→ About this task:
Only lines holding the string "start" are wanted; copy each one from the material.
______
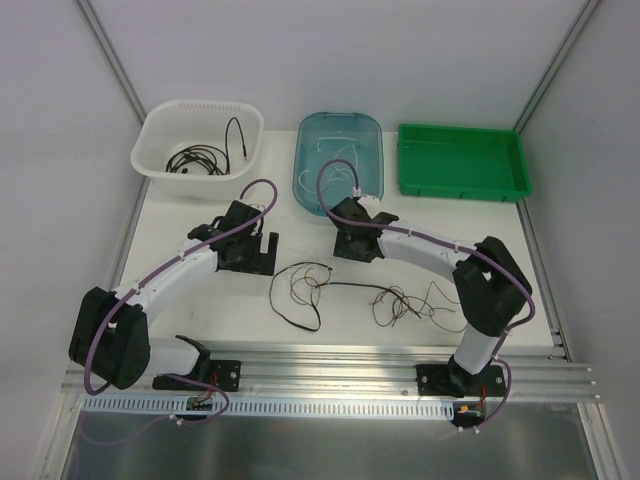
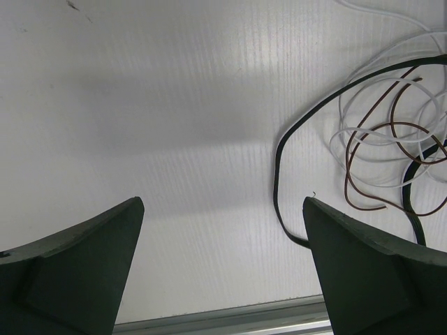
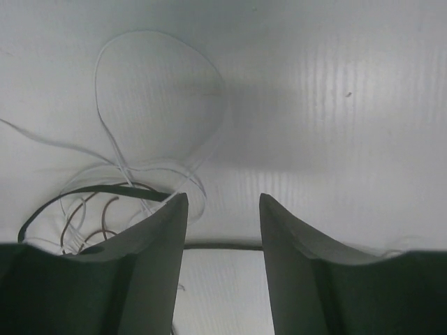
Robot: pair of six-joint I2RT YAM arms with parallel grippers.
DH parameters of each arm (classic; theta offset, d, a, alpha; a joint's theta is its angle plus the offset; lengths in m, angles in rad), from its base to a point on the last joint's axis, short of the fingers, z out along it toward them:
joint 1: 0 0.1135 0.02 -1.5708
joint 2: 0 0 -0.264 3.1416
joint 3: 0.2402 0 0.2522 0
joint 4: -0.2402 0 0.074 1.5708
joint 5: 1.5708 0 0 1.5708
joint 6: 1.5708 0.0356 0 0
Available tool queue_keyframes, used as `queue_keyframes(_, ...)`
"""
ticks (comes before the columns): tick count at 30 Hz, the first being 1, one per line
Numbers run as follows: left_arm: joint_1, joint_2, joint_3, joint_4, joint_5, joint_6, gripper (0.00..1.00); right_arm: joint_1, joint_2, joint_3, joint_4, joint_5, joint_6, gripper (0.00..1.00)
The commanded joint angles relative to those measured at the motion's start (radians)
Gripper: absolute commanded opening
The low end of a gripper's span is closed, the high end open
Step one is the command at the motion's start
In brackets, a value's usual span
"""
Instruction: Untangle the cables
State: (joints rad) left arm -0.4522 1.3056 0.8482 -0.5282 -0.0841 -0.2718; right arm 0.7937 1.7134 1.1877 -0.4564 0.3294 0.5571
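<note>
The cables [image 1: 345, 286] that need sorting lie in a loose tangle on the table, on the near side of the blue bin [image 1: 372, 125], between it and the arm bases. Black, white and very thin brown strands are looped through one another.

The left gripper [image 2: 222, 202] hovers to the near left of the bin with its jaws spread wide and nothing between them. The tangle's edge is off to one side of its view. The right gripper [image 3: 223, 197] sits just at the bin's near edge, parted more narrowly and also holding nothing. A dark line crosses low between its fingers, possibly a strand on the table below, but the view is too dim to be sure.

The step in hand looks like choosing one strand and getting it clear. The black cable [image 2: 277, 157] is the thickest and easiest to pinch, and its outer bend lies apart from the brown wire [image 2: 346, 178], which makes it the better first target. The jaws should come down on that bare bend so they close on one strand only. Then lift before pulling, slowly, so the loops can slide off rather than tighten.

The other arm would do well to pin the remainder, since the white loop [image 3: 97, 84] is light and would probably drag along. Sorted strands seem to belong in the containers (black ones lie in the white basket [image 1: 160, 125] left of the bin, white ones in the bin itself).
</note>
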Motion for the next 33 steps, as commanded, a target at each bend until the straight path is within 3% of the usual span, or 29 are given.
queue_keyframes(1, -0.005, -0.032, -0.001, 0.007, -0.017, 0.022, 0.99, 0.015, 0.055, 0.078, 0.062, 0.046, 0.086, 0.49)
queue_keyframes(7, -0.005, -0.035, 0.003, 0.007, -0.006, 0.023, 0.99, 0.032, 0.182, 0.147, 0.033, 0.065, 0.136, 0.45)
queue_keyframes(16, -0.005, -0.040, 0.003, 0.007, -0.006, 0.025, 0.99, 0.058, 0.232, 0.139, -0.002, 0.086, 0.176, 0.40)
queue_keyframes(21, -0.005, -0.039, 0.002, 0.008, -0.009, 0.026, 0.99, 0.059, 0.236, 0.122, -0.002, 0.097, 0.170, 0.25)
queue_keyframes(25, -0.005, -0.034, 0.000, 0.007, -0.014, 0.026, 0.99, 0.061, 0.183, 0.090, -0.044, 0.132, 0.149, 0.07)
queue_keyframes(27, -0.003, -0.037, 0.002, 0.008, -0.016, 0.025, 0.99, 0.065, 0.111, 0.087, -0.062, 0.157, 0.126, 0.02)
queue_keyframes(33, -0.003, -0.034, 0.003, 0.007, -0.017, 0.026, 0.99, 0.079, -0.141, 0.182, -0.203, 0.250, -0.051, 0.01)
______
→ Written response:
The commanded joint angles relative to those measured at the motion's start (radians)
Step one is the command at the motion's start

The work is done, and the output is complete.